> **Work task**:
If a line of the material contains "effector", copy it.
★ ★ ★
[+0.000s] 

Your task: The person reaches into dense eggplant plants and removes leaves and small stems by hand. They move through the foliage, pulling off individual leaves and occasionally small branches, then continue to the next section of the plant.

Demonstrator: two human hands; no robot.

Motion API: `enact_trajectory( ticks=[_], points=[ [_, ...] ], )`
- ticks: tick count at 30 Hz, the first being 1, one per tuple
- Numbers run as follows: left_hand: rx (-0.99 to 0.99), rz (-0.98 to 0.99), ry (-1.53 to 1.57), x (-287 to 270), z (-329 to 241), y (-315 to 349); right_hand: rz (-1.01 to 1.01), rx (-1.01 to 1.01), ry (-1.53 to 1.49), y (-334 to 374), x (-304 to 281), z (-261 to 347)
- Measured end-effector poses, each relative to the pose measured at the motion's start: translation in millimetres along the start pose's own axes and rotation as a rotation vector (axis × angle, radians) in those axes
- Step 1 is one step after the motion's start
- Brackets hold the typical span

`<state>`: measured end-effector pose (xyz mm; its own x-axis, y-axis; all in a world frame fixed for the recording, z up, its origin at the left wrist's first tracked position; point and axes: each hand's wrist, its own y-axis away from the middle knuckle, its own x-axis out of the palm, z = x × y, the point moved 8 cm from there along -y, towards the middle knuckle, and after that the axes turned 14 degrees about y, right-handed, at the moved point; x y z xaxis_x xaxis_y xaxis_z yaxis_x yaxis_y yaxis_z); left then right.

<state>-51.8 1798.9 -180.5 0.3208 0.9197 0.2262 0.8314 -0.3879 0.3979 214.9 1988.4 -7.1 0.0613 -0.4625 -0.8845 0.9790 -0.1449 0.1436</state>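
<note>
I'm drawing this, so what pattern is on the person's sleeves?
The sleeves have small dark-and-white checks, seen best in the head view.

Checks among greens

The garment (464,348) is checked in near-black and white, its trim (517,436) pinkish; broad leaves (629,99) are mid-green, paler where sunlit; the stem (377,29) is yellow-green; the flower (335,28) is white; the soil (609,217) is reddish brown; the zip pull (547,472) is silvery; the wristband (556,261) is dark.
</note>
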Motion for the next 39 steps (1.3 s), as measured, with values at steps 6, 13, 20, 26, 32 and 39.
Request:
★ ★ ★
> **Output below**:
- Measured end-effector poses, each relative to the pose measured at the motion's start: translation in millimetres along the start pose's own axes and rotation as a rotation vector (axis × angle, radians) in those axes
`<state>`: measured end-effector pose (xyz mm; its own x-axis, y-axis; all in a world frame fixed for the recording, z up, its origin at the left wrist's first tracked position; point and axes: each hand's wrist, its own y-axis away from the middle knuckle, its own x-axis out of the palm, z = x × y, the point moved 8 cm from there along -y, towards the middle knuckle, and after that the axes turned 14 degrees about y, right-handed, at the moved point; x y z xaxis_x xaxis_y xaxis_z yaxis_x yaxis_y yaxis_z); left then right.

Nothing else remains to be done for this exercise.